パトリック・ハンフリーズ著、野間けい子訳「ボール・サイモン」を読む2
サイモン&ガーファンクルが有名になったのは「サウンドオブサイレンス」から。それまでポール・サイモンはどこで何をしていたのか?その疑問に本書は答えてくれる。イギリスでフォーククラブを巡っていたのでした。ボクが大好きな「早く家に帰りたい」を書いたのもこの頃の話。この時期の成果は「ポール・サイモン ソングブック」としてレコード化されている。
ファンは憧れる歌手や作曲家を偶像化する。けれどそれは人間性までも尊敬に値するかどうかは別物なのだ。ベートーヴェンやモーツァルトがそうだったように、若かりしポール・サイモンのエピソードにもかなり自意識過剰で鼻持ちならない側面が浮かんでくる。この辺りも評伝を読む楽しさなのだろう。
S&Gが世界的に有名なデュオになり、映画「卒業」がヒットしてからの話は、どこかで聞いたことがあるようなエピソードが続く。でもリアルに体験していない世代にとっては得難い逸話なのだろう。

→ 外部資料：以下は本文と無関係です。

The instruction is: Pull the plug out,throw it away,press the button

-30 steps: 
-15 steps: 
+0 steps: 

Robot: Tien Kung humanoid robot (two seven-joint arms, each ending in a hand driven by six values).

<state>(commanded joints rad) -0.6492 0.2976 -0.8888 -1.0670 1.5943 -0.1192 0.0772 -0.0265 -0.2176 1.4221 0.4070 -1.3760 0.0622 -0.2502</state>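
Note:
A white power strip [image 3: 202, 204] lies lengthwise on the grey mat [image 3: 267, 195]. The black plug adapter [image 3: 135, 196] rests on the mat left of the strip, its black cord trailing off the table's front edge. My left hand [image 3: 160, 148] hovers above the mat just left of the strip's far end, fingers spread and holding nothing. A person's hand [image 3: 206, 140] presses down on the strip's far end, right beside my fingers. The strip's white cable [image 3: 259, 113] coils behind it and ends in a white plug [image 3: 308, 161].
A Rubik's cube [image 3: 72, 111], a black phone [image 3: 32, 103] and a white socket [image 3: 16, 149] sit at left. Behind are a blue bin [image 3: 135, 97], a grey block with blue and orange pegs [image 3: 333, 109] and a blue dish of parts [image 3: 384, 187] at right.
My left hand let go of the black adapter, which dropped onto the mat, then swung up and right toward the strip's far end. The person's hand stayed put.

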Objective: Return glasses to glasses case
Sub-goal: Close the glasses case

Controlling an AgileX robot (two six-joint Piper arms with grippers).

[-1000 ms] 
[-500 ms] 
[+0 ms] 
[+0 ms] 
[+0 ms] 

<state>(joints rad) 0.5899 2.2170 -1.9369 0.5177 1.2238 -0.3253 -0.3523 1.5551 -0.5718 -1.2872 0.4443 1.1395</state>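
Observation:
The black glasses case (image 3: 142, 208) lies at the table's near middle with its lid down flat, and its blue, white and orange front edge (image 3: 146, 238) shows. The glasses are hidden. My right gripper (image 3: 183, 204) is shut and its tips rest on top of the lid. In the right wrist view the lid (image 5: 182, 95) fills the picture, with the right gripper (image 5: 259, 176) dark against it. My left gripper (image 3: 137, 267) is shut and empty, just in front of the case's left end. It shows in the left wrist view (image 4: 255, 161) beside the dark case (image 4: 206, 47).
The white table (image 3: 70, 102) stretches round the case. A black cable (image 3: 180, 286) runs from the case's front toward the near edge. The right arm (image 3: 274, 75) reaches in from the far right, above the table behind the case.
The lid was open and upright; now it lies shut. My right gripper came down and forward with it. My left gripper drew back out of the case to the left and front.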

この評伝の中で繰り返し言及され、筆者が注目している作品がある。それは「ワントリックボニー」というボール・サイモン自身が脚本・主演、もちろん音楽を担当した映画だ。残念ながら私はこの映画を観ていないけど、主人公ジョナはまるでボール・サイモン自身であるかのようだと言う。この本が書かれる以前に実は彼自身が映像を通して、自伝を発信していたのですね。